Mark Millar acknowledges the tough decision that foreign companies historically had to make when it came to logistics providers. “For quite some time, one of the biggest questions to consider when outsourcing your logistics in China to a third-party logistics provider was whether to work with a local Chinese 3PL or an international 3PL, and the options were reasonably clear. The local Chinese 3PL companies had the on-the-ground knowledge, local connections, and operate on a lower cost basis. The drawbacks were that they didn’t have the depth of industry knowledge or sector-specific expertise, their staff was inadequately trained, and the IT systems were not at the standard needed by multinational corporations.”

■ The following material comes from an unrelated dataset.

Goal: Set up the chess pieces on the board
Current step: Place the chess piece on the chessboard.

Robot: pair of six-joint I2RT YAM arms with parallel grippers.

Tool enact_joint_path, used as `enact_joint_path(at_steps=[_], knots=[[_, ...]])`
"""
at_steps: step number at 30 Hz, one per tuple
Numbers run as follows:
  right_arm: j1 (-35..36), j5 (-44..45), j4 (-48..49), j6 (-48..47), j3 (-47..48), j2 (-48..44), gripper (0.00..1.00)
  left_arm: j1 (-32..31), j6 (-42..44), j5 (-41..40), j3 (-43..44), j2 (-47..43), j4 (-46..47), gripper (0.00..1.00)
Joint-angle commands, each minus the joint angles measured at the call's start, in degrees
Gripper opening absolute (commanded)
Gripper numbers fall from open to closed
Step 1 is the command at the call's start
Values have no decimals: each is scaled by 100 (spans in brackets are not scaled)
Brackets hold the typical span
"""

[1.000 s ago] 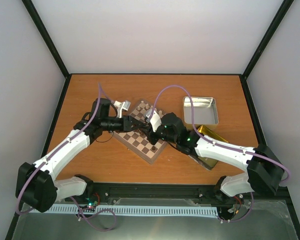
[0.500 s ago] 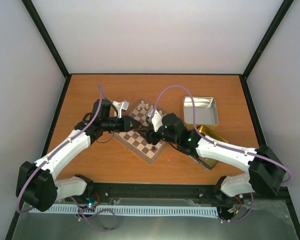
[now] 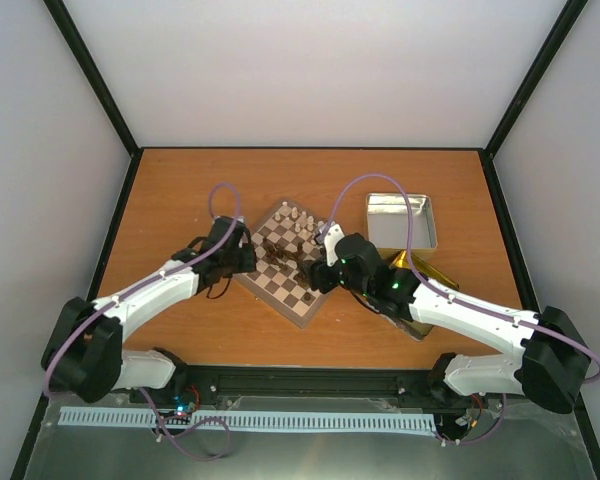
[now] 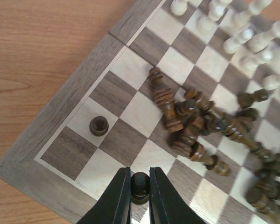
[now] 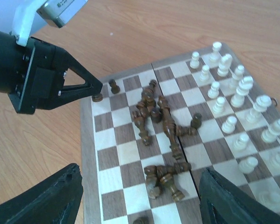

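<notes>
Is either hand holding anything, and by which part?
The left hand grips a dark brown pawn by its upper part, over the board; the right hand is open and empty.

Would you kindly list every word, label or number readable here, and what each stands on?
No text is readable in any view.
Grey module on the left wrist: faint dark print, too blurred to read.
Chessboard: no letters or numbers on its rim.
Left hand, shut on a dark pawn: no marking visible.
</notes>
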Motion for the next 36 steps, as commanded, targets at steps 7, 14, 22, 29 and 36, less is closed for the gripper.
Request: enact_joint_path(at_steps=[7,14,22,29,36], knots=[[-22,365,-123,295,-110,-54,69,-492,-187,-1499,-203,566,680,1],[-22,343,-98,362,-140,-16,69,-497,-80,-1123,-455,762,1590,1],[-22,313,-104,432,-166,0,69,-497,-39,-1222,-485,1042,1902,1],[-26,297,-140,434,-150,14,69,-497,8,-1275,-487,1174,1919,9],[-22,264,-149,494,-118,18,69,-499,-13,-1095,-526,715,1573,32]])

That division has become “increasingly blurred,” however, says Millar. Furthermore, the 3PL industry remains “huge and unwieldy,” he remarks. “Almost three-quarters of a million companies are thought to be involved in the logistics industry, making it highly fragmented, with the top 20 companies having only a 7 percent share of the total domestic logistics industry.”
There is hope, however. Last year, China’s State Council unveiled the Logistics Industry Rejuvenation and Development Plan, which in addition to creating a network of logistics zones, corridors, and links between 38 key cities, will also emphasize “skills training and certification along with more cooperation with overseas research institutes and education providers that can bring international standard training courses in to the local market,” explains Millar.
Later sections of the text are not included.